Rough diamond supply has dropped to around 120 million carats from 150 million carats in 2017-2018, Ray said. It’s expected to drop even more in the next four to five years.

Amid the supply constraints, De Beers has invested US$1 billion in expanding the life of its flagship Jwaneng mine in Botswana, and US$2.3 billion to move underground the Venetia mine in South Africa.

“The next 12 to 24 months don’t look great for the rough diamond industry,” Ray said. “Anyone looking at De Beers will have to acknowledge (that). There’s huge capital investments that are needed over the next few years across mines to be able to maintain supply, forget about growing supply.”

But despite that hurdle, Ray and Zimnisky both see De Beers maintaining its 30% share of the global diamond market.

“They’ll continue to be the pre-eminent producer in the world,” Ray said. “Anyone who will buy (De Beers) will continue to fund its projects. I don’t see any significant drop in production from the De Beers portfolio.”

Going solo?

Once De Beers formally leaves Anglo as part of the company’s restructuring, which CEO Duncan Wanblad has said could take 18 to 24 months to complete, the diamond miner will face the prospect of being purchased or going alone.

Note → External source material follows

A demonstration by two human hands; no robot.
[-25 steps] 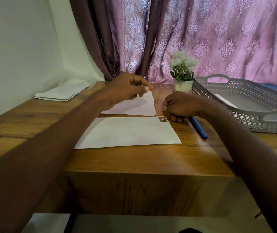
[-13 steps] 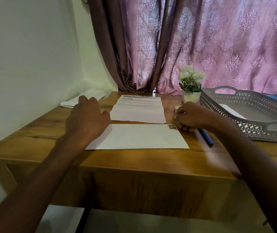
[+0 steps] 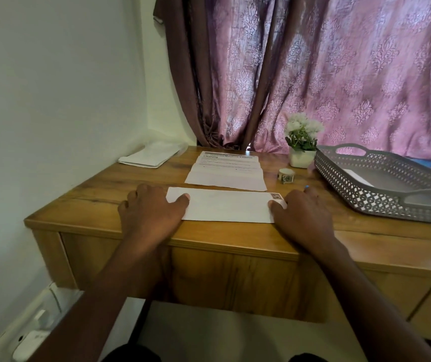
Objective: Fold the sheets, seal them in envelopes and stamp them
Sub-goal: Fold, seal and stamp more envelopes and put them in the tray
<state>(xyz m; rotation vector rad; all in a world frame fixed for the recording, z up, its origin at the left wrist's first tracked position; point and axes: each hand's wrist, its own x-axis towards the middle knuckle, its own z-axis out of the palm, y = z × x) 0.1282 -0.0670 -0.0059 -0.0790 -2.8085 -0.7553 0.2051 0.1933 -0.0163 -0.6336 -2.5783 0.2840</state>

Zimnisky said either option has its own difficulties.

“This is something Anglo has wanted for a while,” he said. “They wanted Anglo to become more of a pure play copper producer, or a green infrastructure buildout commodity producer hoping it would lead to a higher valuation for the company. That said, De Beers is a complicated business and not easy to sell. It has (the) Debswana joint venture, which is the crown jewel of the company.”

Ray agrees that few potential buyers would have interest in a company like De Beers whose business requires massive capital investments. An IPO is also unlikely, he said.

“There’s little interest in the diamond sector from an equity perspective. I don’t see how in a potential IPO there’s enough interest in a new diamond story,” he said. “This has to be a private sale or consortium that needs to come in and take a longer-term view of the diamond sector.There could be growth expected in the retail segment. That’s where I think anyone taking a look at De Beers would see the value.”

Both analysts also see the De Beers sale having minimal impact on the junior exploration sector for diamonds.

“In order to stimulate exploration across the industry you would have to see a notable diamond price recovery,” Zimnisky said. “Prices have been flat for almost a decade now.”